The University Record, April 22,, 1997
Symposium explores experience of healing by ancient methods
By Deborah Gilbert
News and Information Services
A conch horn wailed, a drum throbbed and cedar incense wafted through the Pendleton Room at the Michigan Union April 15 as Cristino B. Perez, an Aztec shaman, opened the symposium, "Indigenous Healing: Alive and Well," by performing a healing ceremony that invoked the Great Spirit.
Cheryl M. Killion, assistant professor of nursing and symposium organizer, introduced Perez and his assistants, explaining that indigenous healing, which relies in part on belief, has an internal logic that is based on cultural and world views. It also is based on an enormous store of accumulated experience with healing plants and animals---wisdom that is being lost as indigenous cultures are Westernized and technologized. The symposium is a component of Killion's course, "Cultural Aspects of Health and Illness."
Perez said that indigenous tribes in North, South and Central America, who have been coming together recently to explore rituals and customs, are discovering that they share strikingly similar healing traditions, including dusting the ailing body with a feather or cedar boughs and laying on of hands to determine areas that need healing.
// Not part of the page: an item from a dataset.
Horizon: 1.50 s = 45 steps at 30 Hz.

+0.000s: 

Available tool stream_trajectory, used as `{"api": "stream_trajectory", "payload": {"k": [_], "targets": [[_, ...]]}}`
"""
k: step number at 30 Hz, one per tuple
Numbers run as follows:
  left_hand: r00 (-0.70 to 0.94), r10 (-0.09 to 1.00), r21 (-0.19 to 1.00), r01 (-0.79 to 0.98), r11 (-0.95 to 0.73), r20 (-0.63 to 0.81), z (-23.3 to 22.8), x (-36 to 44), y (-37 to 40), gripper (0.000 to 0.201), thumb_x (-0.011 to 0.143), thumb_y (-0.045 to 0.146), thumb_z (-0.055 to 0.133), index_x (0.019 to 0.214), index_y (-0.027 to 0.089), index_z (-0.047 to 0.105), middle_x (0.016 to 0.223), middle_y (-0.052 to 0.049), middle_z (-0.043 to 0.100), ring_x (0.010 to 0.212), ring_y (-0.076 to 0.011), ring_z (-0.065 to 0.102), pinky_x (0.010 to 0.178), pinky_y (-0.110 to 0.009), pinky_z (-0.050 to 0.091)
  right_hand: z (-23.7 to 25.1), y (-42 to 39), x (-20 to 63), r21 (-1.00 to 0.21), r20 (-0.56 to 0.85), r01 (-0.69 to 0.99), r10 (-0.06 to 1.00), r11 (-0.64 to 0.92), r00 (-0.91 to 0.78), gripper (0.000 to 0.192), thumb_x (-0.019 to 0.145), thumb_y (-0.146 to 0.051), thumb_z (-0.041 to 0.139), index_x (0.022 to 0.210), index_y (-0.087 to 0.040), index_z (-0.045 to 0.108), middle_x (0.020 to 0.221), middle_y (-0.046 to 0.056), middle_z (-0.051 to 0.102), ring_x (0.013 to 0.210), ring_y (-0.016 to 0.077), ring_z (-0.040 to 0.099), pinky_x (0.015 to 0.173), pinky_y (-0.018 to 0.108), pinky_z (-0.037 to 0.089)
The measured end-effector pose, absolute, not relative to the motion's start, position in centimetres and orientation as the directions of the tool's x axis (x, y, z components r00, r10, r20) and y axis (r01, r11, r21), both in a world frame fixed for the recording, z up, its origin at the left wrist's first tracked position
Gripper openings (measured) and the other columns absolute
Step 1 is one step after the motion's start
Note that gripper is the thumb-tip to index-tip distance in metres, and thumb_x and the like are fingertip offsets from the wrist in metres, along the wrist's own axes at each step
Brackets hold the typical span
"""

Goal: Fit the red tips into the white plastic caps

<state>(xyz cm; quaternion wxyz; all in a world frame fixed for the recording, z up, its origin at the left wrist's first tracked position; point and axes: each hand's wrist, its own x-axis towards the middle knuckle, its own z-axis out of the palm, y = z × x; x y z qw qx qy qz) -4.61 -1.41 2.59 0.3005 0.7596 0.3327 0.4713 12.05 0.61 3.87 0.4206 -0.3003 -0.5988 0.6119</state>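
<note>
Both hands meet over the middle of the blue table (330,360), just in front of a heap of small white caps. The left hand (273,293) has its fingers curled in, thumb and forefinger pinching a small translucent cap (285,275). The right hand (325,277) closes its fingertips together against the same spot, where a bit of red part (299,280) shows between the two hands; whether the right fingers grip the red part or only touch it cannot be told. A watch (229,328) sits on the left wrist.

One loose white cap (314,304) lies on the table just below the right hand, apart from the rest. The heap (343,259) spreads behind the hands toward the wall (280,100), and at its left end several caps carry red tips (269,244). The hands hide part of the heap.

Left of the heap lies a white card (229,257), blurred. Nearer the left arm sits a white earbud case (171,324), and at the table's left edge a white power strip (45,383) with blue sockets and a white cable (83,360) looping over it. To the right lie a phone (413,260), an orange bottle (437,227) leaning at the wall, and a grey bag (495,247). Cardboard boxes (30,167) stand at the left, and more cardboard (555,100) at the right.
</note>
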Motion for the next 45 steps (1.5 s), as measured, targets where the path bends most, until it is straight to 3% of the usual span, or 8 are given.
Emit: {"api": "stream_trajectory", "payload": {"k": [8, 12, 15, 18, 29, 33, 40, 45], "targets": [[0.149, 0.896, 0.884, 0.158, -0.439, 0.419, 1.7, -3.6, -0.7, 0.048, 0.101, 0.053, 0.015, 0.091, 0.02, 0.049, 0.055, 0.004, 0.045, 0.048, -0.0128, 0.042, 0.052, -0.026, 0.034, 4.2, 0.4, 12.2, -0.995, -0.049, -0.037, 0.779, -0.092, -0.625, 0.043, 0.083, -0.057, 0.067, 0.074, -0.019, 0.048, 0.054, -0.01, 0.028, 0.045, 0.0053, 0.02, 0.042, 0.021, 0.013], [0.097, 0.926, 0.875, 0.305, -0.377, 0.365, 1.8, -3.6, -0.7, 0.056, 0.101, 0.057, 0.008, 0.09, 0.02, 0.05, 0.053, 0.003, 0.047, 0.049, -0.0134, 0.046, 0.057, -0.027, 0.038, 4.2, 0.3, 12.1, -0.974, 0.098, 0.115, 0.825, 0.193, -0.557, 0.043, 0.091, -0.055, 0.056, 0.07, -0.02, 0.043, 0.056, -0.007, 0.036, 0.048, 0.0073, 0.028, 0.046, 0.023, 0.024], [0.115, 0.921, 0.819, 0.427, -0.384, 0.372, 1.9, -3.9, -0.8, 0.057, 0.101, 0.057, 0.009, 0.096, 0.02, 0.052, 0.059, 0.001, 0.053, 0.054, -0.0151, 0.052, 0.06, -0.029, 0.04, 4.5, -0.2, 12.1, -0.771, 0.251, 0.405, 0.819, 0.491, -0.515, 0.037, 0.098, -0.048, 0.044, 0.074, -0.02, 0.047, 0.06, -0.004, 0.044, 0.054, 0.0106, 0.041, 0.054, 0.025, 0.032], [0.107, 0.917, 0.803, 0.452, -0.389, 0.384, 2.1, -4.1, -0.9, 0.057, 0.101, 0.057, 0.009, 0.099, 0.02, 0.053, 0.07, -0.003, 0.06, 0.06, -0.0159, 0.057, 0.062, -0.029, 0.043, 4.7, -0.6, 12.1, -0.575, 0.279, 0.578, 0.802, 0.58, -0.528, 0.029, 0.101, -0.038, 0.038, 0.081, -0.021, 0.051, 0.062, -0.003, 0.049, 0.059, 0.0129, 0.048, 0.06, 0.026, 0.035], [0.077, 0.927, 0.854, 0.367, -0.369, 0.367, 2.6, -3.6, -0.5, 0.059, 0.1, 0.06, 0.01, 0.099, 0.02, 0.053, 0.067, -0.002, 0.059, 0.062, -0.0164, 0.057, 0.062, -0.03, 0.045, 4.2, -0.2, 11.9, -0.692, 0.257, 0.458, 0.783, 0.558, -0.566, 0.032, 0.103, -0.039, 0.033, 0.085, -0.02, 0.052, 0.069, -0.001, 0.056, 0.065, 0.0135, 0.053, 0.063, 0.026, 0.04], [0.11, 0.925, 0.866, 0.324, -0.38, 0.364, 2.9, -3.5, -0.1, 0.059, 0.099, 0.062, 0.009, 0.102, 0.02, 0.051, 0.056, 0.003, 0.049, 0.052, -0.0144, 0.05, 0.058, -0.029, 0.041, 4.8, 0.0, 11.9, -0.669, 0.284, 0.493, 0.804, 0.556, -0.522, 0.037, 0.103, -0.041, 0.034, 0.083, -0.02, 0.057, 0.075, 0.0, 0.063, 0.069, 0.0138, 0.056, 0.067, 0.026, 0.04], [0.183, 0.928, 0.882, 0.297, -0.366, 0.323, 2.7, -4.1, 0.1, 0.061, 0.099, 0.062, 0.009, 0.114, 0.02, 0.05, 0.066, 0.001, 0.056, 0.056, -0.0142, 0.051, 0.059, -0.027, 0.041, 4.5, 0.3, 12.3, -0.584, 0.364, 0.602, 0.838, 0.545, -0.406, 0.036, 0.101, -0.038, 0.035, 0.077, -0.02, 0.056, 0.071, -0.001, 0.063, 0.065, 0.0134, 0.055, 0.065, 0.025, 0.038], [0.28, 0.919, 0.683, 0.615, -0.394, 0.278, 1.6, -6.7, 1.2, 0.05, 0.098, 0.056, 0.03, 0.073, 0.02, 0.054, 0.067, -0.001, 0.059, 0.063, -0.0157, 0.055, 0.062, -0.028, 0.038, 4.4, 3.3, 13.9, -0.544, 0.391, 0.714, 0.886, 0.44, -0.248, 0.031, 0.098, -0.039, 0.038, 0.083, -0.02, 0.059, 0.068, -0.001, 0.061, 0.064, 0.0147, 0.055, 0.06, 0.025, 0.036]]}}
Many tribes perform an annual sundance, purify themselves with steam and conduct "visionquests."
"Physicians in Mexico," he added, "are coming to accept the power of indigenous healing methods," and are willing to use them in the healing process.
Mark J. Plotkin, an ethobotanist and executive director of the Ethnobiologist and Conservation Team in Washington, D.C., echoed Killion's and Perez's concern about lost indigenous knowledge and experience.
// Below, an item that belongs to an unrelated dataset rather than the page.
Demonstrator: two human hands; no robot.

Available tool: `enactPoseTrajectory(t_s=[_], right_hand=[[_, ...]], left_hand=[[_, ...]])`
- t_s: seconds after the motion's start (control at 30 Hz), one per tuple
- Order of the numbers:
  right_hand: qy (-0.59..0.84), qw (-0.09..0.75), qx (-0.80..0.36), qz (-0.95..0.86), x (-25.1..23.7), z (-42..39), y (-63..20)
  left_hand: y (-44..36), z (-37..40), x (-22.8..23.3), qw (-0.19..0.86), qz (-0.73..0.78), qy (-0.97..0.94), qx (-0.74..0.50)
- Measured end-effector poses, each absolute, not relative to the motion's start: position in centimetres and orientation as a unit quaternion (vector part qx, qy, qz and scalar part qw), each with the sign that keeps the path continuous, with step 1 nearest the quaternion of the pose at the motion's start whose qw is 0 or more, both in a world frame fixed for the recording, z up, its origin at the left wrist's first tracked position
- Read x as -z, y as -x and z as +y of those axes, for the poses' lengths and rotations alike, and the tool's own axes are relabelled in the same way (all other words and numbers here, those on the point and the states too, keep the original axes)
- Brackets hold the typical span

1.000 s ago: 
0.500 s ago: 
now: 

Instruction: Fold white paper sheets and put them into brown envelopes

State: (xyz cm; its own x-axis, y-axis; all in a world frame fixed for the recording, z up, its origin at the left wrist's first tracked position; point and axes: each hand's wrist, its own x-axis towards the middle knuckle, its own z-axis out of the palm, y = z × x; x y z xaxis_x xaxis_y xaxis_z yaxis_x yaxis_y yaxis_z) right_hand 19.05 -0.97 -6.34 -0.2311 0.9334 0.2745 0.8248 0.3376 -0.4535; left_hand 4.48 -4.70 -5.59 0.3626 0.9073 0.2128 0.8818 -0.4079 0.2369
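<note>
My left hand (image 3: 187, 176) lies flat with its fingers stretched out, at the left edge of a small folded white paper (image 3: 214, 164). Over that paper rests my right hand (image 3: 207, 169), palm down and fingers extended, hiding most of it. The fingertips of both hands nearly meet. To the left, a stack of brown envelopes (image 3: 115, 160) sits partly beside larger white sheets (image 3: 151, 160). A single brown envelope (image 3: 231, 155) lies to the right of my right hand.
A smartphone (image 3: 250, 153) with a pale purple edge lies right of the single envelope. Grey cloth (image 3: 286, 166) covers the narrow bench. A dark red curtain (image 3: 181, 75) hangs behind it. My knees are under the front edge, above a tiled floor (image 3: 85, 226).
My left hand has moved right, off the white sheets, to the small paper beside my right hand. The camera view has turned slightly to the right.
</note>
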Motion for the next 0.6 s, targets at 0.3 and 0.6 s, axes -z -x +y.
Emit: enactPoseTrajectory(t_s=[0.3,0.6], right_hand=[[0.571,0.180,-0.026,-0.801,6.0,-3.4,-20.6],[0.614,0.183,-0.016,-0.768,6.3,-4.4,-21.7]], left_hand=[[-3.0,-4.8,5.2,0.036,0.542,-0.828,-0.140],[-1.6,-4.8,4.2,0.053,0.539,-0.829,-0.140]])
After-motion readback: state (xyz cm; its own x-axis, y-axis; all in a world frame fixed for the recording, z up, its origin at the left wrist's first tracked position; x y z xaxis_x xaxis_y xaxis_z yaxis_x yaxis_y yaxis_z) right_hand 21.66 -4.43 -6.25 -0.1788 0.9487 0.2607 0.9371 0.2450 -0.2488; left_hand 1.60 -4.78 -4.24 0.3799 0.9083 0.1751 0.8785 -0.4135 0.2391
Author of Tales of a Shaman Apprentice, Plotkin has spent the past 15 years collecting healing plants in the Amazon. "I have a Harvard mentor," he said, as a photograph of a distinguished, bearded scholar flashed on the screen, "and a shaman mentor," he added, as an Amazonian shaman in a red breech cloth filled the screen. "Both," he stressed, "are equally knowledgeable."
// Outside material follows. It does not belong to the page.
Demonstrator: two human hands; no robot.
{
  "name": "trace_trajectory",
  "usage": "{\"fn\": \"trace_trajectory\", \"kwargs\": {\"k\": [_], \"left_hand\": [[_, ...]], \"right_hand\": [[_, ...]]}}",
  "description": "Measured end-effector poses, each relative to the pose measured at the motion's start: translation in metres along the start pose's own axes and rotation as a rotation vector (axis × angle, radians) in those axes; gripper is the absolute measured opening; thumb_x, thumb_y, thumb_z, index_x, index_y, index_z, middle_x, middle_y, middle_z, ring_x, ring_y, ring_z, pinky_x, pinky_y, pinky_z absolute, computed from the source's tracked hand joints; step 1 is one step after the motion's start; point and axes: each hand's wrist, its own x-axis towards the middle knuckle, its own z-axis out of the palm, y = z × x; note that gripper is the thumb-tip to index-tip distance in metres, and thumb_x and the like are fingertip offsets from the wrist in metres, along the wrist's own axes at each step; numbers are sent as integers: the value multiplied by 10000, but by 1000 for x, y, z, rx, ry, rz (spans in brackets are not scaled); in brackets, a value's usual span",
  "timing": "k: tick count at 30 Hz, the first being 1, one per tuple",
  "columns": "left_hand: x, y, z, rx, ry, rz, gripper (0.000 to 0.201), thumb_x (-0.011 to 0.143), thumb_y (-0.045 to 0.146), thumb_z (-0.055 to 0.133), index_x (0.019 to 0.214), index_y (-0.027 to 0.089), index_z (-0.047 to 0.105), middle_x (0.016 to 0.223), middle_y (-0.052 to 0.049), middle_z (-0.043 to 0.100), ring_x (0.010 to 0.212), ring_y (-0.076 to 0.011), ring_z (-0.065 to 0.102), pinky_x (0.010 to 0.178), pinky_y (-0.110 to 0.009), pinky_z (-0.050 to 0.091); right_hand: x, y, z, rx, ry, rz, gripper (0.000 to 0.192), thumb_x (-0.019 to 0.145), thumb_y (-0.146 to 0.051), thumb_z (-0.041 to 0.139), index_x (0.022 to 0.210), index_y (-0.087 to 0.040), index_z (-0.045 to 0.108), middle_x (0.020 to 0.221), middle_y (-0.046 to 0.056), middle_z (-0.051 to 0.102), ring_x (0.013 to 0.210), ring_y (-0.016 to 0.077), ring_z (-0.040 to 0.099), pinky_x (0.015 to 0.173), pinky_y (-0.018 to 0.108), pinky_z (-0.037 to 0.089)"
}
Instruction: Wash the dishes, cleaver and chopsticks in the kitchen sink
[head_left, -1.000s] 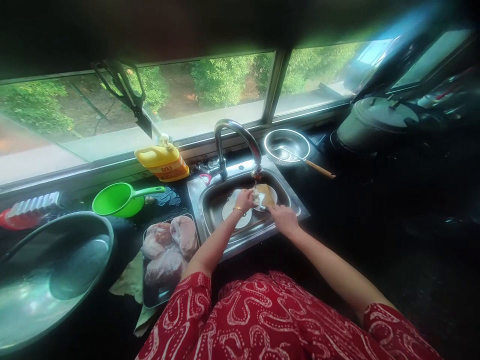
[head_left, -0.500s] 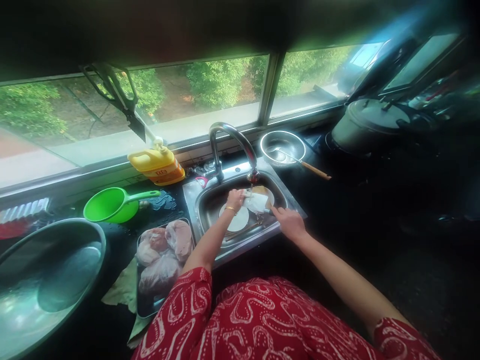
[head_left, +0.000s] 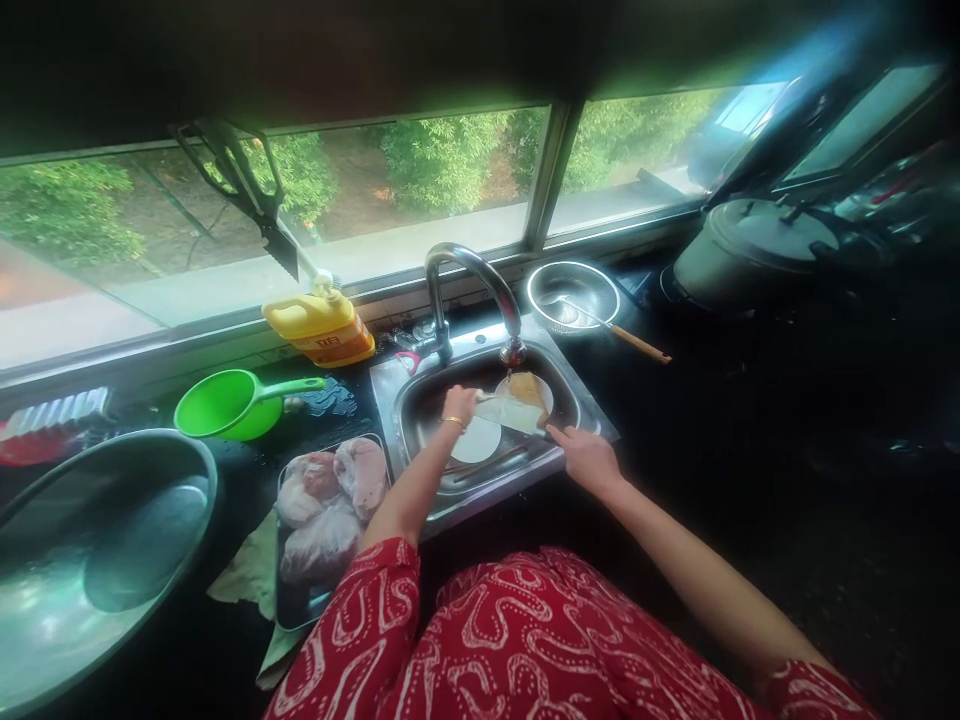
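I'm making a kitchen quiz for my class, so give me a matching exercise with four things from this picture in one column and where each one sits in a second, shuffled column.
Things:
1. green ladle
2. yellow bottle
3. tray of raw meat
4. metal strainer

Places:
A. on the counter just left of the sink, near the person's left arm
B. behind the sink's right corner, wooden handle pointing right
C. by the window ledge, left of the tap
D. on the counter between the big steel bowl and the yellow bottle

Pairs: 1-D, 2-C, 3-A, 4-B
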Motion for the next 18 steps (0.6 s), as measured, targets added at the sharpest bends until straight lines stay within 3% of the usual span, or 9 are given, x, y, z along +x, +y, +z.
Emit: {"fn": "trace_trajectory", "kwargs": {"k": [2,4,7,9,11,13,18], "left_hand": [[7,-18,-20,-46,59,-126,282,888,205,463,957,126,725,894,-137,640,903,-250,580,845,-354,424],[4,-15,-22,-138,137,-112,347,927,222,394,1033,104,703,932,-135,655,899,-228,586,837,-326,430],[-22,20,6,-316,216,68,353,931,258,411,1099,111,685,981,-126,654,912,-210,572,842,-302,428],[-42,46,30,-312,147,242,347,925,289,437,1140,157,677,955,-110,643,904,-209,556,857,-319,417],[-52,61,43,-206,66,354,347,914,326,466,1180,219,662,974,-103,626,930,-222,536,883,-351,395],[-46,62,39,-66,35,362,350,907,353,480,1197,261,653,1041,-109,601,975,-245,516,894,-380,374],[16,32,-11,187,30,136,380,942,334,395,1179,204,662,992,-140,595,922,-258,523,810,-358,376]], "right_hand": [[-4,5,2,302,-118,112,562,813,-103,471,1353,-258,480,965,59,634,799,169,589,647,262,409],[-4,1,6,734,-259,244,523,808,-172,485,1326,-239,461,803,9,597,611,128,543,531,241,403],[2,-15,12,1321,-392,361,332,782,-261,509,1109,-207,492,636,-64,464,415,75,387,370,201,307],[6,-25,13,1561,-411,384,254,736,-298,572,946,-204,465,631,-78,452,391,48,347,338,176,277],[4,-28,10,1697,-419,387,301,694,-312,633,897,-205,439,637,-82,473,385,30,337,329,156,271],[-2,-25,4,1761,-449,367,347,670,-307,676,905,-202,444,642,-82,490,383,20,335,327,141,265],[-28,-8,-10,1782,-513,352,398,672,-293,709,970,-200,463,658,-76,510,379,10,330,319,127,262]]}}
Plotkin told the story of one shaman he knows who makes a potion of four plants that has a proven effect on diabetic patients. "The woman whom I saw had sores between her toes, an extremely high sugar count and was nearly comatose," Plotkin said. "Twelve hours after administering the potion, her sugar count was normal. Her sores were healed within a week."
Plotkin listed a staggering array of tropical plants and animals with medicinal uses, including fungi, frogs, leeches, insects and flowering plants that bloom 120 feet above the ground, sometimes just one fleeting week a year. "Every variety of leech secretes a different kind of anti-coagulant. The monkey frog secretes a compound that is very effective in treating high blood pressure. Cone snails secrete some 200 different peptide-poisons, including a promising new substitute for morphine," he said.
May apple compounds shrink genital warts and rosy periwinkle helps childhood leukemia. The philodendron vine drips a pain killer, and some kinds of Amazonian ants are good for relief of rheumatism.
Indigenous tribes have been shamed, tragically, into abandoning their cultures by missionaries and other Westerners, according to Plotkin. To counter that trend, Plotkin has established the "Shamans' Apprentice Program," which utilizes a new training model for ethnobotanists so they can learn from shamans before their wisdom is lost to mankind.